- **ACTION ITEM**:
Find each line in the records below that contains the word "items", and copy it out.

- **AVAILABLE RECORDS**:
'''
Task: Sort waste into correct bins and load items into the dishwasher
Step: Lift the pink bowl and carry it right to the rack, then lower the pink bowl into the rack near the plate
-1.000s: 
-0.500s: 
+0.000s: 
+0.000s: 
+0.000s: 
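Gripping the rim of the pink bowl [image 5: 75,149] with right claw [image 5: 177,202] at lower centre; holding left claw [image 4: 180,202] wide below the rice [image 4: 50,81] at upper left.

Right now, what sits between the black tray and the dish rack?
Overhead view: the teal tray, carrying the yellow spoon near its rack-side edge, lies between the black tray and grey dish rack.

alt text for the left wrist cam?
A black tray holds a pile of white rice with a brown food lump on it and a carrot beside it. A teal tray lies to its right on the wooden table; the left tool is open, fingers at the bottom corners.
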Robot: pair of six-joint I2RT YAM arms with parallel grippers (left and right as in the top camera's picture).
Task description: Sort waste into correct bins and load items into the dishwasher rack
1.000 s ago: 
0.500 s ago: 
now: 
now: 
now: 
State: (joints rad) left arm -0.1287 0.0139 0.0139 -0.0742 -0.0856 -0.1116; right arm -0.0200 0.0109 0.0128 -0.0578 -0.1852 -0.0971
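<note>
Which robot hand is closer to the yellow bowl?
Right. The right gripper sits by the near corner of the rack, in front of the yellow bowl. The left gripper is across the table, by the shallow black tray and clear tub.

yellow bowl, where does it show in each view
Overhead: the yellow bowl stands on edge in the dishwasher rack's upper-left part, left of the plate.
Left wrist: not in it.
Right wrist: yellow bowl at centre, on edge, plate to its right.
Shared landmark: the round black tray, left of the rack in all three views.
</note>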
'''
- **RESULT OF THE TASK**:
Task: Sort waste into correct bins and load items into the dishwasher
Task description: Sort waste into correct bins and load items into the dishwasher rack

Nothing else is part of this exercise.